*THE PROBLEM*. Give all the data again exactly.

-- THE DATA follows --

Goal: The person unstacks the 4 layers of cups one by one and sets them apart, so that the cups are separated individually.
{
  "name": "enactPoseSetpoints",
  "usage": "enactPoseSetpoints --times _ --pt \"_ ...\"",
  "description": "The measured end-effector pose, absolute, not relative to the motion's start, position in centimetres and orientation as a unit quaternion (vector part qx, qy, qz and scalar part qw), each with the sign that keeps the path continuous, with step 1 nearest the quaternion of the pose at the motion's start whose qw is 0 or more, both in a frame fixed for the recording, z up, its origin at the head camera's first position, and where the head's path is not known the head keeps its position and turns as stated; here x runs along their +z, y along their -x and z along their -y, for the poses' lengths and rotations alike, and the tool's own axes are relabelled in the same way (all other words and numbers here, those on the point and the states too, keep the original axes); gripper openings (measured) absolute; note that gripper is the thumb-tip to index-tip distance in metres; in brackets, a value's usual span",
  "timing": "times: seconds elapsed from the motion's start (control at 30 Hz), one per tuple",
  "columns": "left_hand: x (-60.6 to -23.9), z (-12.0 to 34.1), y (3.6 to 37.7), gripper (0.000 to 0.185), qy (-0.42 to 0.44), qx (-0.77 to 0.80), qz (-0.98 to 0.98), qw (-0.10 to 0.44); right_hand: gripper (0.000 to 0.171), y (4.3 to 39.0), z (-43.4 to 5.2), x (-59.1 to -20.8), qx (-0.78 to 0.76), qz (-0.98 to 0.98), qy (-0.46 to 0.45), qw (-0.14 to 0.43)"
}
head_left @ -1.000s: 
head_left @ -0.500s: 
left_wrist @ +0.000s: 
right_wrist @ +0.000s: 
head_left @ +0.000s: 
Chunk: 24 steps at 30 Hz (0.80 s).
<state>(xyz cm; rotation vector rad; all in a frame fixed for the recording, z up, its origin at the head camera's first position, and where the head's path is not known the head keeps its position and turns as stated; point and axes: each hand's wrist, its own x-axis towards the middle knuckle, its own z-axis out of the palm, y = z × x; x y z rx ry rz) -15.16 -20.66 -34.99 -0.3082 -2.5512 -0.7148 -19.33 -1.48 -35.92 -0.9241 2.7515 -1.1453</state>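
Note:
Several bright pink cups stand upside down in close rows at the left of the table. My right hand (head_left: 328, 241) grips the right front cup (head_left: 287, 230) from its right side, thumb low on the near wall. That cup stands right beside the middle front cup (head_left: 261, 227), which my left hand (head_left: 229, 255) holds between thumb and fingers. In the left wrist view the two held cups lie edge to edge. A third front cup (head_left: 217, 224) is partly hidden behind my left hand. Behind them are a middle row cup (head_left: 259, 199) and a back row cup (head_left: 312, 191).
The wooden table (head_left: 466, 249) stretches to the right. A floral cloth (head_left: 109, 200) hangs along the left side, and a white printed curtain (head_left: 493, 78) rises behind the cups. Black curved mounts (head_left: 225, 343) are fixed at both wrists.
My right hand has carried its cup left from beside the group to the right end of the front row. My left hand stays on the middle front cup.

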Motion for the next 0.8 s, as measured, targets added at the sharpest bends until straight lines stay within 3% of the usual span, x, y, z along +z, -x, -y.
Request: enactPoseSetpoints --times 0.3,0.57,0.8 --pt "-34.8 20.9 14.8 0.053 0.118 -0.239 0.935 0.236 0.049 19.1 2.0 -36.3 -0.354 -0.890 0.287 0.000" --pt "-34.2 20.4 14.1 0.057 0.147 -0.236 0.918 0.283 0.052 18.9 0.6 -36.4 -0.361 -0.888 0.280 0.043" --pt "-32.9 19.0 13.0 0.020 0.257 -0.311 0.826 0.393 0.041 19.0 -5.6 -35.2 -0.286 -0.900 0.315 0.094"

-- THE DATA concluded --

*REPLY TO THE EXERCISE*.
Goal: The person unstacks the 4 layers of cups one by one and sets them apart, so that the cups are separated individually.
{
  "name": "enactPoseSetpoints",
  "usage": "enactPoseSetpoints --times _ --pt \"_ ...\"",
  "description": "The measured end-effector pose, absolute, not relative to the motion's start, position in centimetres and orientation as a unit quaternion (vector part qx, qy, qz and scalar part qw), each with the sign that keeps the path continuous, with step 1 nearest the quaternion of the pose at the motion's start whose qw is 0 or more, both in a frame fixed for the recording, z up, its origin at the head camera's first position, and where the head's path is not known the head keeps its position and turns as stated; here x runs along their +z, y along their -x and z along their -y, for the poses' lengths and rotations alike, and the tool's own axes are relabelled in the same way (all other words and numbers here, those on the point and the states too, keep the original axes); gripper openings (measured) absolute; note that gripper is the thumb-tip to index-tip distance in metres; in brackets, a value's usual span",
  "timing": "times: seconds elapsed from the motion's start (control at 30 Hz), one per tuple",
  "columns": "left_hand: x (-60.6 to -23.9), z (-12.0 to 34.1), y (3.6 to 37.7), gripper (0.000 to 0.185), qy (-0.42 to 0.44), qx (-0.77 to 0.80), qz (-0.98 to 0.98), qw (-0.10 to 0.44); right_hand: gripper (0.000 to 0.171), y (4.3 to 39.0), z (-43.4 to 5.2), x (-59.1 to -20.8), qx (-0.78 to 0.76), qz (-0.98 to 0.98), qy (-0.46 to 0.45), qw (-0.14 to 0.43)"
}
head_left @ -1.000s: 
head_left @ -0.500s: 
left_wrist @ +0.000s: 
right_wrist @ +0.000s: 
head_left @ +0.000s: 
Chunk: 24 steps at 30 Hz (0.80 s).
<state>(xyz cm; rotation vector rad; all in a frame fixed for the recording, z up, its origin at the head camera's first position, and where the head's path is not known the head keeps its position and turns as stated; point and axes: each hand's wrist, its own x-axis towards the middle knuckle, its own z-axis out of the palm, y = z × x; x y z rx ry rz) -15.16 -20.66 -34.99 -0.3082 -2.5512 -0.7148 -19.33 -1.48 -35.92 -0.9241 2.7515 -1.1453</state>
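Note:
Several bright pink cups stand upside down in close rows at the left of the table. My right hand (head_left: 328, 241) grips the right front cup (head_left: 287, 230) from its right side, thumb low on the near wall. That cup stands right beside the middle front cup (head_left: 261, 227), which my left hand (head_left: 229, 255) holds between thumb and fingers. In the left wrist view the two held cups lie edge to edge. A third front cup (head_left: 217, 224) is partly hidden behind my left hand. Behind them are a middle row cup (head_left: 259, 199) and a back row cup (head_left: 312, 191).
The wooden table (head_left: 466, 249) stretches to the right. A floral cloth (head_left: 109, 200) hangs along the left side, and a white printed curtain (head_left: 493, 78) rises behind the cups. Black curved mounts (head_left: 225, 343) are fixed at both wrists.
My right hand has carried its cup left from beside the group to the right end of the front row. My left hand stays on the middle front cup.
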
Motion for the next 0.8 s, as measured, targets added at the sharpest bends until straight lines stay within 3% of the usual span, x, y, z along +z, -x, -y.
Request: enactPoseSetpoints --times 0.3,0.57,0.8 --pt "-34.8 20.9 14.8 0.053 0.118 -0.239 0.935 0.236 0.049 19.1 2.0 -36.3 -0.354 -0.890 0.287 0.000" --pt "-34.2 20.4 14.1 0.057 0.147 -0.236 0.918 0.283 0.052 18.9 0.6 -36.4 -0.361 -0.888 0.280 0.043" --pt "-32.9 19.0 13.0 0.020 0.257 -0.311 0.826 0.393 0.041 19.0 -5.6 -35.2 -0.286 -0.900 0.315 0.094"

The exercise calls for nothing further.